Exercise
Filter the listing below for "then" and report every line that has it.

Data below
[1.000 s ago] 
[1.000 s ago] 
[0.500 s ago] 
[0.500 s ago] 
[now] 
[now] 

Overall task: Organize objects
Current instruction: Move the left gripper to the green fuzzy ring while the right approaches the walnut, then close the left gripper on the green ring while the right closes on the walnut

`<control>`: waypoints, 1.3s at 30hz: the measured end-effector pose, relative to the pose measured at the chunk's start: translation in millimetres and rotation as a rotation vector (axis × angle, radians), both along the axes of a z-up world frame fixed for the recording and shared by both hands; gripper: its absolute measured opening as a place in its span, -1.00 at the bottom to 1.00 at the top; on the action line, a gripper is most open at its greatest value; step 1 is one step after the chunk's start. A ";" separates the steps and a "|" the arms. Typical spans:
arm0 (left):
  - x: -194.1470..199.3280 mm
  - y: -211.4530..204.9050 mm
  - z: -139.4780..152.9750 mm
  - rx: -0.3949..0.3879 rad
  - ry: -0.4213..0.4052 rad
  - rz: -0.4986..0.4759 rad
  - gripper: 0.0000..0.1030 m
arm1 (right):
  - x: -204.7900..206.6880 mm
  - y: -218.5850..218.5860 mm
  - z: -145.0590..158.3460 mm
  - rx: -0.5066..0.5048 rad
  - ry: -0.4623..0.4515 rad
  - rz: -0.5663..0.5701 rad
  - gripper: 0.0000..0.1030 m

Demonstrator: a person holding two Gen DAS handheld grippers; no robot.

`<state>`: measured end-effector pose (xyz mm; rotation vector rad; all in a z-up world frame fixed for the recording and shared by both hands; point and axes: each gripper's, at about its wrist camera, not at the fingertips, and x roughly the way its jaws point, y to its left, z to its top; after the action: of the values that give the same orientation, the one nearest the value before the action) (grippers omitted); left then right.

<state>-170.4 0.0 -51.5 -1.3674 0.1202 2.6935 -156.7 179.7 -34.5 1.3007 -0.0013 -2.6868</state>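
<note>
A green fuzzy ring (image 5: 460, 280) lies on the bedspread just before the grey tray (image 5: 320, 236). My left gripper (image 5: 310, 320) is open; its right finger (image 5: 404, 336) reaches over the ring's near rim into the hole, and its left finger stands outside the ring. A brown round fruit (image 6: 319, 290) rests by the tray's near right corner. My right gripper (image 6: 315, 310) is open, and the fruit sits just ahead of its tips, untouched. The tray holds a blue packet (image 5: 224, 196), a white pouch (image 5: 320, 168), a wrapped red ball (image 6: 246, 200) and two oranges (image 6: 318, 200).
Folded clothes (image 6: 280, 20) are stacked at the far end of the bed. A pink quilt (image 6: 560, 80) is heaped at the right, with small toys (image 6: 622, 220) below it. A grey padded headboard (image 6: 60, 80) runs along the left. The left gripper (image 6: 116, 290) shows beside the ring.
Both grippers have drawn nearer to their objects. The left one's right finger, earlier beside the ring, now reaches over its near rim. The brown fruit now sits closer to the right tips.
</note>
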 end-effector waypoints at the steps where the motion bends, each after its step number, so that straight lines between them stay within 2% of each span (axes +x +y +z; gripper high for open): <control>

Task result
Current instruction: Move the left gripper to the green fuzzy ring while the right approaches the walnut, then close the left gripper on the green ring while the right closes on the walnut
`<state>`: measured end-effector pose (xyz mm; rotation vector rad; all in a z-up world frame fixed for the recording and shared by both hands; point and axes: each gripper's, at about its wrist camera, not at the fingertips, and x roughly the way its jaws point, y to its left, z to its top; after the action: of the values that give the same orientation, the one nearest the value before the action) (grippers omitted); left then right.

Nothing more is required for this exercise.